• [What needs to be done]:
Below are some records. Return exactly the lines from the one containing "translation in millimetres" through the one containing "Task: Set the", both included, and only those.

• [Data supplied]:
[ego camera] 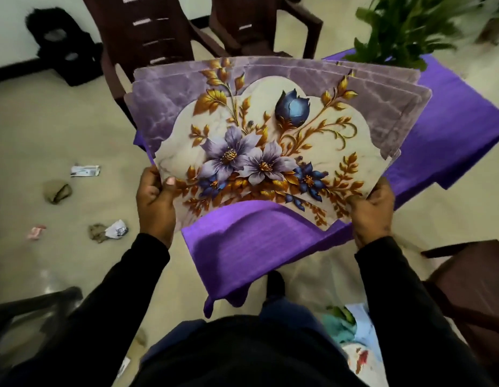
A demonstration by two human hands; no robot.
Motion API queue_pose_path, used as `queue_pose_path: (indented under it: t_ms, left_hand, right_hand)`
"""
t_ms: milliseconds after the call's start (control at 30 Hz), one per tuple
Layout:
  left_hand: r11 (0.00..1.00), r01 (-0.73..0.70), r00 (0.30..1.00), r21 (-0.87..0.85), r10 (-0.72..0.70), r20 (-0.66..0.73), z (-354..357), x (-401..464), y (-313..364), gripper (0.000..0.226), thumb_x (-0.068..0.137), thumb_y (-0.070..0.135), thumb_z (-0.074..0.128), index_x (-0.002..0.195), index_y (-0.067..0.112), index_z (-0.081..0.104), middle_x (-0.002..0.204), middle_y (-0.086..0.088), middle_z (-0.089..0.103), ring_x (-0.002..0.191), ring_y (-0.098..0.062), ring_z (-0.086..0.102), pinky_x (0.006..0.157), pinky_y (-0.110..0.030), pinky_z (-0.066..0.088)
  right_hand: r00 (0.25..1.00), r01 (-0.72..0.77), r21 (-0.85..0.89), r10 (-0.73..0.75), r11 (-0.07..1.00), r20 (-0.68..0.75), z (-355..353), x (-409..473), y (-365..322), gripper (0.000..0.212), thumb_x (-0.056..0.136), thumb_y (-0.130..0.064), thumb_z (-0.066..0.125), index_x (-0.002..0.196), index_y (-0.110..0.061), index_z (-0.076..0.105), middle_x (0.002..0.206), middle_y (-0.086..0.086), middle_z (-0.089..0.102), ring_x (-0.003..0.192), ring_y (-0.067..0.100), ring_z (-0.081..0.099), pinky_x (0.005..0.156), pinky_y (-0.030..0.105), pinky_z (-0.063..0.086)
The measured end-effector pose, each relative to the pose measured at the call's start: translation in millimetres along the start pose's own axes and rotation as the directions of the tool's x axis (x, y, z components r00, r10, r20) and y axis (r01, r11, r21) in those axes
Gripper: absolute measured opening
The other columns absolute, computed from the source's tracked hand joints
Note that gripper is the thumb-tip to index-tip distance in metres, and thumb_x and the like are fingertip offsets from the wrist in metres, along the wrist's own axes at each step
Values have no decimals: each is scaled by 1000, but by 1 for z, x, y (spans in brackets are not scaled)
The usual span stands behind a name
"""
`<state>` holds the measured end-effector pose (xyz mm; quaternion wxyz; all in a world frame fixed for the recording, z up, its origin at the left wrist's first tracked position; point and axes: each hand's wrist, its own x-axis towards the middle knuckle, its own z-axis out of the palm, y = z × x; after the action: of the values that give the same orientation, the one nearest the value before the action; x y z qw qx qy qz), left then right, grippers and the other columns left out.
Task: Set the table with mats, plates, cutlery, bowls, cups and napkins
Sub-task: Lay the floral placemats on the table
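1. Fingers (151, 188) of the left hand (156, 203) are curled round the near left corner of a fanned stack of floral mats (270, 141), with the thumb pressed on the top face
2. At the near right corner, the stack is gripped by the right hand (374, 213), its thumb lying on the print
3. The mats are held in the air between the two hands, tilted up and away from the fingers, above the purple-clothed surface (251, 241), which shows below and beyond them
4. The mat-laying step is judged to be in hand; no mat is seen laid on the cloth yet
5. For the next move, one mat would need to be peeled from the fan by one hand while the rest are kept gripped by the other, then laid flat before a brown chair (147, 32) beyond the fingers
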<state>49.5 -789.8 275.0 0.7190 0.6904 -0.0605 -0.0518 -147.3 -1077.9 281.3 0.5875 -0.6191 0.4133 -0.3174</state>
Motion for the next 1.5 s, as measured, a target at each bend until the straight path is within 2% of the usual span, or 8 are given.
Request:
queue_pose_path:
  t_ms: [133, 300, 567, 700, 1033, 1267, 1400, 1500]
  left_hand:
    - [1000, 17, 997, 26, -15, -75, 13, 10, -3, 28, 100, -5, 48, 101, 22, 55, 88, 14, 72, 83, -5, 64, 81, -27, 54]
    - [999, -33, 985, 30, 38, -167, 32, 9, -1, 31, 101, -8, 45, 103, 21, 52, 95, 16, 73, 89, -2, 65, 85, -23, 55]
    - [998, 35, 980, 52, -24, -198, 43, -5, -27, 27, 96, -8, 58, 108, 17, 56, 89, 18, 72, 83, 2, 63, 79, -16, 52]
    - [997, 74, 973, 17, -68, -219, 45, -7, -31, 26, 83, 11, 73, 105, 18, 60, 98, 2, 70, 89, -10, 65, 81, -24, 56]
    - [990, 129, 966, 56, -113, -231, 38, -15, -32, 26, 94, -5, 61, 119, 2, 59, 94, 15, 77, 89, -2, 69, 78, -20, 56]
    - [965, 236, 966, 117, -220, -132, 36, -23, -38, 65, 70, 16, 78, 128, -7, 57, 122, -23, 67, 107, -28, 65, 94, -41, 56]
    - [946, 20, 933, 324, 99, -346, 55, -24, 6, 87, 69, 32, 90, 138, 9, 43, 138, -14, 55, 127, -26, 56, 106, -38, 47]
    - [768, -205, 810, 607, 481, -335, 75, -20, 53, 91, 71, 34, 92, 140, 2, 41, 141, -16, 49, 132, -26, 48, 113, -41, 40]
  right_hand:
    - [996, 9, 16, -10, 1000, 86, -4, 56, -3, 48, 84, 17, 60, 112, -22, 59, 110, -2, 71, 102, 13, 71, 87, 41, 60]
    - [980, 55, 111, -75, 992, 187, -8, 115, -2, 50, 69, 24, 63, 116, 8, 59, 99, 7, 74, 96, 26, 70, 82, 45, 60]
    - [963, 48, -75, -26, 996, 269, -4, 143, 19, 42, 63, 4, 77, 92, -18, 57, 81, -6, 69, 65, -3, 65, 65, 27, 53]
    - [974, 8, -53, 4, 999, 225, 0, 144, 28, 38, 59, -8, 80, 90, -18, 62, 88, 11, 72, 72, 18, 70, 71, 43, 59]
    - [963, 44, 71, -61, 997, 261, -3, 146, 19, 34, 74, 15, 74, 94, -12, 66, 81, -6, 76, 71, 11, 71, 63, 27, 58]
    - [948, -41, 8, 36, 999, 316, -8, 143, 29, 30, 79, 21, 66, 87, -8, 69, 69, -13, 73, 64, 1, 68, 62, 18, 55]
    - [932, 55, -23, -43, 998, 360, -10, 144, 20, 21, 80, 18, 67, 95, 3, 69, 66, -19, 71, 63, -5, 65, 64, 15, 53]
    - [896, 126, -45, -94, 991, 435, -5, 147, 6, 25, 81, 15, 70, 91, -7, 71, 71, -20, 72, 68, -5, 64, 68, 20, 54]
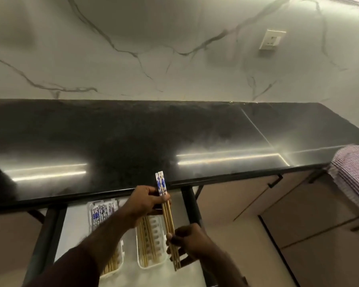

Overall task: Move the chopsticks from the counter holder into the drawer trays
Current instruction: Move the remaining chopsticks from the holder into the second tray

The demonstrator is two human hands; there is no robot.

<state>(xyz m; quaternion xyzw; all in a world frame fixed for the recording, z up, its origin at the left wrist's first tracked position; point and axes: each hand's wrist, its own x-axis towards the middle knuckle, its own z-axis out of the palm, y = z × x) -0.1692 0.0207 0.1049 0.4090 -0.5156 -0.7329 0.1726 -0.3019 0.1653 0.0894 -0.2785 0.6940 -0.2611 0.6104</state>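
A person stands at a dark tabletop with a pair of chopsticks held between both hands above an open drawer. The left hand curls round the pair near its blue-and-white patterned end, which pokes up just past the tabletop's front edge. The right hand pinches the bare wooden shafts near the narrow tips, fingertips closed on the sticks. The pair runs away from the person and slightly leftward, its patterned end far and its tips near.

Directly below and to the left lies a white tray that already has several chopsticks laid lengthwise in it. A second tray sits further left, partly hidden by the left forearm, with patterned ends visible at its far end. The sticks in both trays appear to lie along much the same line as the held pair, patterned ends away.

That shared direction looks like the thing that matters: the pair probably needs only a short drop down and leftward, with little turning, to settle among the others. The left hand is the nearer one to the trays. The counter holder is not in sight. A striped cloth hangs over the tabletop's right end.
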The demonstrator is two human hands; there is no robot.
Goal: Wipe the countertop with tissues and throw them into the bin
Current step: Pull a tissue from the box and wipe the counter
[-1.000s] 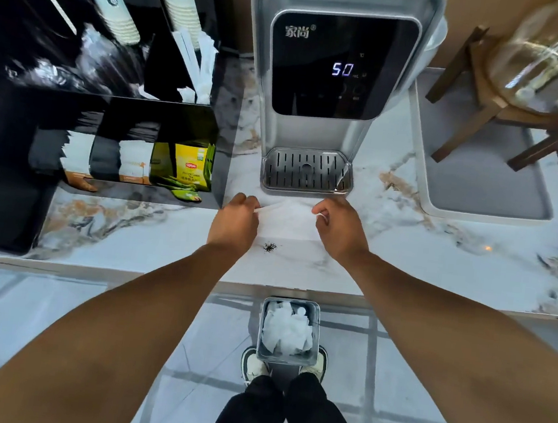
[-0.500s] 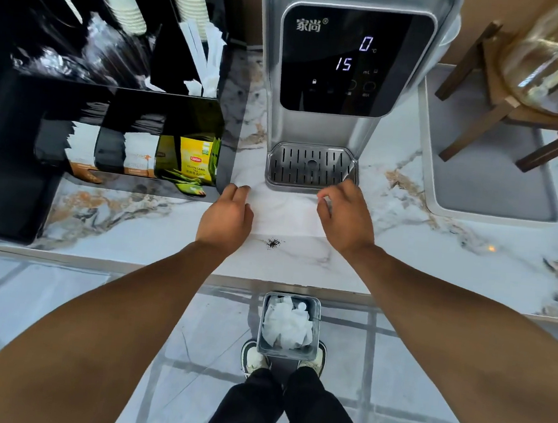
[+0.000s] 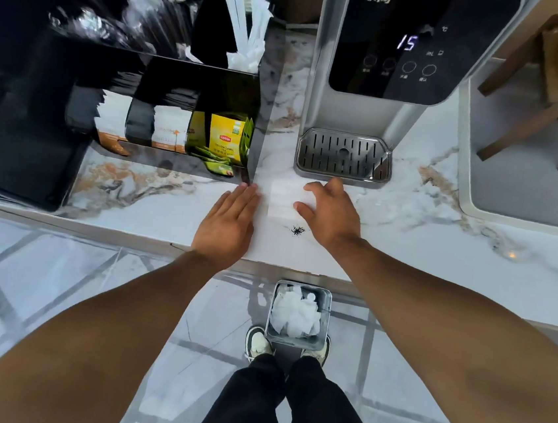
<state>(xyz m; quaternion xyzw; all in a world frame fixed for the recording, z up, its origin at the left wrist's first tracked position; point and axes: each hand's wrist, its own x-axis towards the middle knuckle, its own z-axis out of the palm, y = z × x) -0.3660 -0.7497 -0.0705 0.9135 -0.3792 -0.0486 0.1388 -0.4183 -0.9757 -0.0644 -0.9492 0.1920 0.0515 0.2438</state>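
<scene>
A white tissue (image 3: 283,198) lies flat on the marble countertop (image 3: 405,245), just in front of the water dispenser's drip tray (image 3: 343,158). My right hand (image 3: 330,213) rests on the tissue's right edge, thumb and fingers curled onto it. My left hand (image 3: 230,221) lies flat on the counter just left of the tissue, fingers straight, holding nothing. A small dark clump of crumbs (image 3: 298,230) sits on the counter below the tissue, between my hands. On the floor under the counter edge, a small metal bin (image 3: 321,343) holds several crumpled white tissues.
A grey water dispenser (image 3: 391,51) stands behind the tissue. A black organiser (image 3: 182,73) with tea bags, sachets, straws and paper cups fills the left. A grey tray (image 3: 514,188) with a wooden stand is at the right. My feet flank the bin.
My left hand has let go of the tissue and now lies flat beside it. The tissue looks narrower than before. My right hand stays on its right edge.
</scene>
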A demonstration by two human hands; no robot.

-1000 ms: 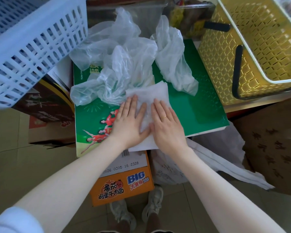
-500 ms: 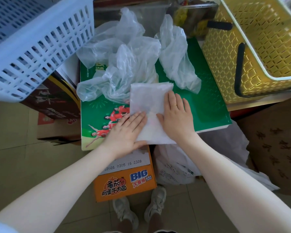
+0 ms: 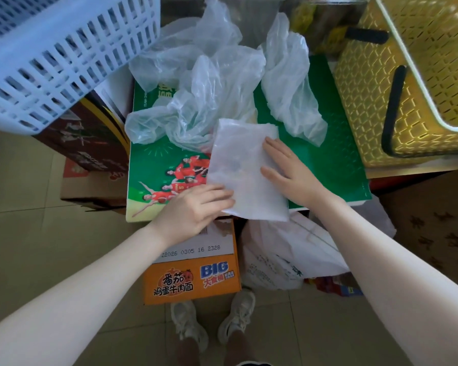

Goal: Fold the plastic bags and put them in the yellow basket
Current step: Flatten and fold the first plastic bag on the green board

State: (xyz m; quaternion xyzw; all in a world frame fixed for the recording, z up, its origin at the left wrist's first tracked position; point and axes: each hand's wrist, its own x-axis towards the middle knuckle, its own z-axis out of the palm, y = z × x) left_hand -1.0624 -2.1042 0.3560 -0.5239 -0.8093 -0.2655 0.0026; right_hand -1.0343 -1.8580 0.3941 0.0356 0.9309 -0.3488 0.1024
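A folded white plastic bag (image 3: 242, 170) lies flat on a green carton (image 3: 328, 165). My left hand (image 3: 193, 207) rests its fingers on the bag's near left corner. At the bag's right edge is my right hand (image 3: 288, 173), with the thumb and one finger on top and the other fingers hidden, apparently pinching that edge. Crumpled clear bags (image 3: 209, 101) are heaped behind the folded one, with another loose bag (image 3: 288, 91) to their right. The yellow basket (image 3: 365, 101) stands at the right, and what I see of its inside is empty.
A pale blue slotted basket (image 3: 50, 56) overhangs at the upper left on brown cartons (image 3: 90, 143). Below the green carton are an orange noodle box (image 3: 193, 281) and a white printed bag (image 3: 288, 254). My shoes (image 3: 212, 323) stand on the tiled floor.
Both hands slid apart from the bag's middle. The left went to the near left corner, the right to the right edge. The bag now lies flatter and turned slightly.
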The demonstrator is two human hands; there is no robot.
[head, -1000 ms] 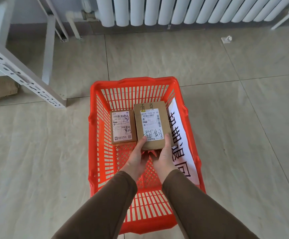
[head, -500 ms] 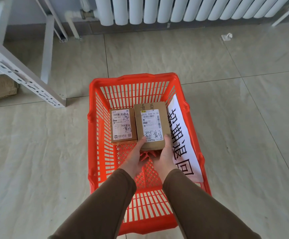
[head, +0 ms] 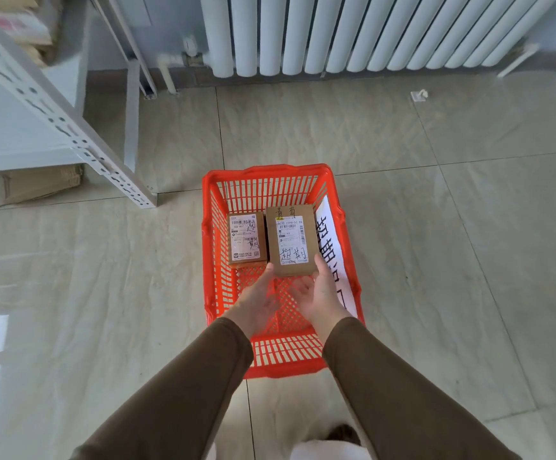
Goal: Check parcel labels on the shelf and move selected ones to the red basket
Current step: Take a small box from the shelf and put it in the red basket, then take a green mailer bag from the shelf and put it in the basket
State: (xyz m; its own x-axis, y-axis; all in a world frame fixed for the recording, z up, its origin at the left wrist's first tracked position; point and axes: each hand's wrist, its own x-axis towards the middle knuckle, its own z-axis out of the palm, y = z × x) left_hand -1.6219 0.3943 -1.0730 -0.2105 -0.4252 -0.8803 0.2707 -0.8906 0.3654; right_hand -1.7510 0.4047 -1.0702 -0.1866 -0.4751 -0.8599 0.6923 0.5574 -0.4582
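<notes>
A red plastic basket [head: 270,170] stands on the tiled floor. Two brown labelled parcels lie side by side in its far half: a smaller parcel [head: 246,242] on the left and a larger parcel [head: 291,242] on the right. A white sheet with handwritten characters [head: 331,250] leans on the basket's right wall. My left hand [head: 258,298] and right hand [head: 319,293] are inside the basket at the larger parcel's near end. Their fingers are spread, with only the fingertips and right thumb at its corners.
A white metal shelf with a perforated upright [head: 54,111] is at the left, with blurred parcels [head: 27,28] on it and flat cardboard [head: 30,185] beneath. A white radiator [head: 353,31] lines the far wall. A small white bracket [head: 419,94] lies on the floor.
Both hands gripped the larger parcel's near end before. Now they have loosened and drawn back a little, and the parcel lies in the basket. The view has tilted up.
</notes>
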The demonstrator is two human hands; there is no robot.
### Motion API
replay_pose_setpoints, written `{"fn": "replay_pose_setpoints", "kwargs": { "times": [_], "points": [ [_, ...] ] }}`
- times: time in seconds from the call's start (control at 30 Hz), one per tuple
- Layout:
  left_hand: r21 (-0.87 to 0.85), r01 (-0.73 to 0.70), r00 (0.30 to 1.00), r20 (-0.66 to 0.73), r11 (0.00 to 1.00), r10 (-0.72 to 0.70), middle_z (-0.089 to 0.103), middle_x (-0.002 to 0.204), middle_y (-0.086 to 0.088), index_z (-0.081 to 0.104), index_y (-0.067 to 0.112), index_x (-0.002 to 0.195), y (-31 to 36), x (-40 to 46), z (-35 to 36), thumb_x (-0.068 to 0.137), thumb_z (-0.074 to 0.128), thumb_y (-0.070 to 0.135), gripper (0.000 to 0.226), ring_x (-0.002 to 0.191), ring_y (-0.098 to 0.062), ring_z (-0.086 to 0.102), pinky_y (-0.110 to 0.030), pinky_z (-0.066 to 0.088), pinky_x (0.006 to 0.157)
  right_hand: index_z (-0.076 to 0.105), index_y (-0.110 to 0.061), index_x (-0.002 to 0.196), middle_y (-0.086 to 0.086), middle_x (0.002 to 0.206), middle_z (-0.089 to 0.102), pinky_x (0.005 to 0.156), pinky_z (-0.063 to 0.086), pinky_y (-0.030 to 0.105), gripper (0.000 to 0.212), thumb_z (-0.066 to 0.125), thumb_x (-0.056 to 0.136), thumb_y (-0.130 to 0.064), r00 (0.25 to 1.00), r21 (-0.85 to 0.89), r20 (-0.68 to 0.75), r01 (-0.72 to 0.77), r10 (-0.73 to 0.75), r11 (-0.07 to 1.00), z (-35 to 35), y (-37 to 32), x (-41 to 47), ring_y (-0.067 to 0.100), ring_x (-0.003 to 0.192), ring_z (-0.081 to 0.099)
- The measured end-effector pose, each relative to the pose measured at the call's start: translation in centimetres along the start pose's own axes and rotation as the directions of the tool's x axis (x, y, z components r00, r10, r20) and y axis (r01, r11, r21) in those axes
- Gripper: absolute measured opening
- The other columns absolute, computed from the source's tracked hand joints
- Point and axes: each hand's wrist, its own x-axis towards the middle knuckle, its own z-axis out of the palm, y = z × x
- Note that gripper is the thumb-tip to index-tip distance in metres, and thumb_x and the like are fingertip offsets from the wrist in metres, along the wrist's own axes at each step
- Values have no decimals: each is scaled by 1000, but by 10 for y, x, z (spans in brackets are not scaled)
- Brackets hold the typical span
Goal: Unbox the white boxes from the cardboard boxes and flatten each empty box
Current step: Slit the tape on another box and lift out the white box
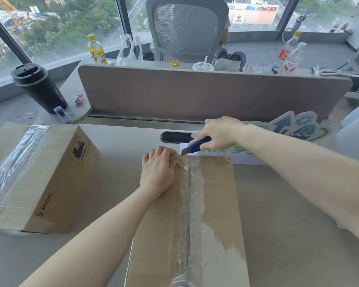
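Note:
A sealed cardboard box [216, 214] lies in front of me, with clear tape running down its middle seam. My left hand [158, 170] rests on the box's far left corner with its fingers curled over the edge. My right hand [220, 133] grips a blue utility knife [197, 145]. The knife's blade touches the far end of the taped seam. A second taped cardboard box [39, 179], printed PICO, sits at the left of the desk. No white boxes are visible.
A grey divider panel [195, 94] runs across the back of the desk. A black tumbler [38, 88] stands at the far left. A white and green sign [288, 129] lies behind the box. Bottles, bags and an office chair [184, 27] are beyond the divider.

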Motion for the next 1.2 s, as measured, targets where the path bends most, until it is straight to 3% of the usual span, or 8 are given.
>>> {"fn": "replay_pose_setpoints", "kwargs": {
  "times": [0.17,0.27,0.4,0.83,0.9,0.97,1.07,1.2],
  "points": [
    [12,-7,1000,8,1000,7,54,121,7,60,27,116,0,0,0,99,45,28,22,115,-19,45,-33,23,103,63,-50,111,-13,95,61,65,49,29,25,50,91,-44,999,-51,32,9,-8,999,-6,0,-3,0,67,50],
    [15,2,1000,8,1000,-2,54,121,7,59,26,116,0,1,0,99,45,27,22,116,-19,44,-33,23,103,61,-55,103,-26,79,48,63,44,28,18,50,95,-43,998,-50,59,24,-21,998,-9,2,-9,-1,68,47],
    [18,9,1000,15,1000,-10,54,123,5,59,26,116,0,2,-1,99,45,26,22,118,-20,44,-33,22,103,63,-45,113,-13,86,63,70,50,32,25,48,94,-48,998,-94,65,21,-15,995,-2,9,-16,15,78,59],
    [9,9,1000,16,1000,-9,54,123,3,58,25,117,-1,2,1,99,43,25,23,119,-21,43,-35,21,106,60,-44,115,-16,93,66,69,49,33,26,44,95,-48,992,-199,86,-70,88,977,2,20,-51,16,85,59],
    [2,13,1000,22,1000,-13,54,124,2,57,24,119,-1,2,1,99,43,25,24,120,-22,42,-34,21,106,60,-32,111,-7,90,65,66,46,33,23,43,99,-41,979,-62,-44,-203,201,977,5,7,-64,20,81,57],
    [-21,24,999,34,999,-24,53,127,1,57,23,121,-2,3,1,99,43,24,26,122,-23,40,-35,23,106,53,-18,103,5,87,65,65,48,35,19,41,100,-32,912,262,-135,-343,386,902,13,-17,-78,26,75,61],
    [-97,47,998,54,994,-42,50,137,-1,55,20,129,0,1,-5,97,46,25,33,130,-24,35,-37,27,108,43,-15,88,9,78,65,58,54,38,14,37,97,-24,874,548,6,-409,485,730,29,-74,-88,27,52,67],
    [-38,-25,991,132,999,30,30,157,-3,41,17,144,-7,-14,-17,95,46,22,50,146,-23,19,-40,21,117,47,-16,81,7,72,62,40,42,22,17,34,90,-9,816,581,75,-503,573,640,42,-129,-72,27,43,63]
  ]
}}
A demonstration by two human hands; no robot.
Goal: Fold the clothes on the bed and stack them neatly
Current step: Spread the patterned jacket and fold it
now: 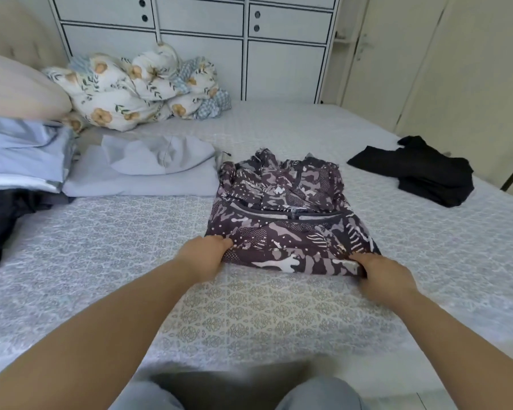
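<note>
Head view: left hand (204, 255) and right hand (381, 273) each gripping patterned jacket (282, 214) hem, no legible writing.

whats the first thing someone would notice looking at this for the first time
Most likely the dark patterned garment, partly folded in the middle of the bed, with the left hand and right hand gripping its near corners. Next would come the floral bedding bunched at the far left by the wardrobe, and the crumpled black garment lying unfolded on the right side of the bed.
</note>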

• [Task result]:
The measured end-effector pose, each relative to the pose measured at the call's start: translation in millimetres along the start pose's own axes and rotation as the directions of the tool's x axis (x, y, z components r00, r10, r20) and y axis (r01, r11, r21) in those axes
Gripper: absolute measured opening
The other columns absolute, computed from the source's tracked hand joints
Note that gripper is the thumb-tip to index-tip distance in metres, and thumb_x and the like are fingertip offsets from the wrist in metres, along the wrist's own axes at each step
Values have no decimals: each is scaled by 1000, but by 1 for z, x, y (spans in brackets are not scaled)
The usual span stands behind a name
"""
`<state>` holds the measured end-effector pose (xyz mm; quaternion wxyz; all in a world frame fixed for the recording, z up, its origin at the left wrist's first tracked position; point and axes: each hand's wrist, its own x-axis towards the middle knuckle, its own z-axis out of the palm, y = z × x; after the action: of the values that give the same orientation, the one nearest the value before the action; x y z qw qx qy qz), left then right, grippers and the other columns left out.
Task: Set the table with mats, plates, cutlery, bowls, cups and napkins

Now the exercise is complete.